El 4 de abril de 1988 José Luis Cortés organiza NG La Banda que manda. Reunió una constelación de estrellas y comenzaron a experimentar en la firma disquera EGREM, con discos llamados Todos Estrellas.

Las estrellas principales fueron: en el piano un nieto de Peruchín: Rodolfo Argudín Justiz, quien ideó tumbaos y montunos (apoyados por José Luis Cortés) extremadamente modernos. Feliciano Arango en el bajo, creador de una nueva manera timbera de tocar el bajo no tradicional.

Los metales del terror, en la primera etapa constituidos por Elpidio Chapottín, Juan Mungía y José Miguel Crego (El Greco). Mungía después es reclamado por Chucho Valdés para Los Irakere.

Los saxofonistas fueron Germán Velazco (orquestador estrella), Carlos Averhoff, sustituido en 1991 por Pérez Pérez.

José Luis Cortés en la flauta, la dirección, la mayoría de las composiciones, las orquestaciones, unido a German Velazco.

Cortés, además, crea la interacción de diálogo musical con el gran público, una especie de animador de gran show (chairman, juglar, especie de nuevo griot musical criollo o caribeño), en el baile popular. Algo nunca antes visto.

Para mayor comprensión y percepción de lo aquí plasmado, consúltese la obra disquera de NG La Banda, especialmente los primeros discos NG en la calle, Murakamis mambo. Discos para ser estudiados en las escuelas y conservatorios de música de toda América Berkeley incluido.

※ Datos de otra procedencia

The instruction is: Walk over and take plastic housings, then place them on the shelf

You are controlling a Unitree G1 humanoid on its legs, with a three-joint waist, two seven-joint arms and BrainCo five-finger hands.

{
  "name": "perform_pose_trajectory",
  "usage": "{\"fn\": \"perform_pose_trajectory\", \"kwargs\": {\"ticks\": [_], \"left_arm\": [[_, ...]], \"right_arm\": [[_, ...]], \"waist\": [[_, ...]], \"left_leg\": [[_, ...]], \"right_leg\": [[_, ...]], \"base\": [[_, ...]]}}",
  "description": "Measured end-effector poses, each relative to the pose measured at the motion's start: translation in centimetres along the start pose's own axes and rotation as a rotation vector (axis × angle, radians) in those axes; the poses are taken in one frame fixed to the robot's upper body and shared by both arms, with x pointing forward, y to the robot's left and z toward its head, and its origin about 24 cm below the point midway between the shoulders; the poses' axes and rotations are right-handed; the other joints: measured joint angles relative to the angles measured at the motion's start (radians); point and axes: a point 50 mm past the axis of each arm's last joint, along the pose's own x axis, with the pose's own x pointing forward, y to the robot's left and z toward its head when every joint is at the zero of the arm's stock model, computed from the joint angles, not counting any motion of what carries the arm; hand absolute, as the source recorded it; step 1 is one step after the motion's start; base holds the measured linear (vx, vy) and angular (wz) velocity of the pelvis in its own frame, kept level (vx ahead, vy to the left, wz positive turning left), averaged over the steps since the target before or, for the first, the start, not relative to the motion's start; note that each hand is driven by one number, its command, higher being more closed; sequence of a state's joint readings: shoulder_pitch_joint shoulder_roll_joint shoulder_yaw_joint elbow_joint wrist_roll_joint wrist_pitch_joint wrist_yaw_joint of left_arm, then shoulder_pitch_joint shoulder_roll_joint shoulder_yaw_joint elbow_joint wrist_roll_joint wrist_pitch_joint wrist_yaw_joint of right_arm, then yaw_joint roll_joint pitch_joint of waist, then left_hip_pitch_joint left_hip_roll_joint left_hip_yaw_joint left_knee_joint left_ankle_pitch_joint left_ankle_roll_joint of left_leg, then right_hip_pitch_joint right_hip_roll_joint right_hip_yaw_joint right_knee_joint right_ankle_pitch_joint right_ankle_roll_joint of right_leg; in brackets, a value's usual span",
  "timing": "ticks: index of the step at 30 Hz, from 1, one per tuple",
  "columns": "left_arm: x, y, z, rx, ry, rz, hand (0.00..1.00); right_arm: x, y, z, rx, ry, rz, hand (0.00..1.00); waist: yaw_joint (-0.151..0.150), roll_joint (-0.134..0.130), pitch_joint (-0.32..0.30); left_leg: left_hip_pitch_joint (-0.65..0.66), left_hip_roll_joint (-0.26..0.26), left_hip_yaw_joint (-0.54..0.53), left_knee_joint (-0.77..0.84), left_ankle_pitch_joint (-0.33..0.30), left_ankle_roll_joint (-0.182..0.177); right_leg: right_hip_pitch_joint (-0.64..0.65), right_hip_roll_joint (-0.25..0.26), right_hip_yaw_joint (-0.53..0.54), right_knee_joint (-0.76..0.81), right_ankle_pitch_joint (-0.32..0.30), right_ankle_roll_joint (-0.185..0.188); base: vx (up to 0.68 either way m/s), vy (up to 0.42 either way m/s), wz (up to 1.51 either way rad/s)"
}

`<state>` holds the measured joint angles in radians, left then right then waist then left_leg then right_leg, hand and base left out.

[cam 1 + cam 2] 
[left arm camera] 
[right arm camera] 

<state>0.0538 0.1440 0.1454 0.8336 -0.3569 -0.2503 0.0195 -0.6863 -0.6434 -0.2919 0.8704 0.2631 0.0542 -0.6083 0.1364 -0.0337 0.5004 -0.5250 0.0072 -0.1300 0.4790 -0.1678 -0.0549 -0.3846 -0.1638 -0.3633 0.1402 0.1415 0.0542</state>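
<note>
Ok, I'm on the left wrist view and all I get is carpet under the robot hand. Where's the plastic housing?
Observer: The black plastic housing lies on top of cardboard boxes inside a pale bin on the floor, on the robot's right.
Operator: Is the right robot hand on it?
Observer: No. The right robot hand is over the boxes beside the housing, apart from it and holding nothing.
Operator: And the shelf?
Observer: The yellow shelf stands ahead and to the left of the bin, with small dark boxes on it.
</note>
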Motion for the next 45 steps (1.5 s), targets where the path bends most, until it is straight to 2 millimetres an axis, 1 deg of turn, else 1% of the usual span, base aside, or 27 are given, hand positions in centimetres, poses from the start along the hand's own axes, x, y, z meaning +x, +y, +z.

La experimentación pasó a los bailes callejeros en una Gira por los Barrios Habaneros, en noviembre de 1989, en la que imponen ante el público bailador un nuevo ritmo, concepto, timbre, sonido y estilo pata la historia.

El Boom fue algo sensacional, bailes masivos, proliferación de nuevas orquestas con el formato NG La Banda (jazz band reducido o combo con metales del terror). Nuevos salones en Cuba y en el exterior como El Palacio de la salsa. Disqueras internacionales, giras espectaculares especialmente por Europa. Después de 1998 por los EE.UU. rompiendo o golpeando el bloqueo de las transnacionales de la industria de la música capitalista.

Total que NG La Banda conquistó muchos de los mejores escenarios de Europa y EE.UU. En Nueva York, Peter Watrous The New York Times considera a NG como “una de las bandas más florecientes de la música popular cubana”. Ben Tavera King del Express-News escribió que “NG La Banda, probablemente la mejor banda de salsa del hemisferio occidental”. Y Richard Gehr de Spin, World Best, afirma que “la mejor música popular brilla con una sofisticación mágica: NG La Banda” y el trovador Silvio Rodríguez reveló que “NG La Banda suena como una orquesta monolítica”. Con estas opiniones ya no hay nada más que decir.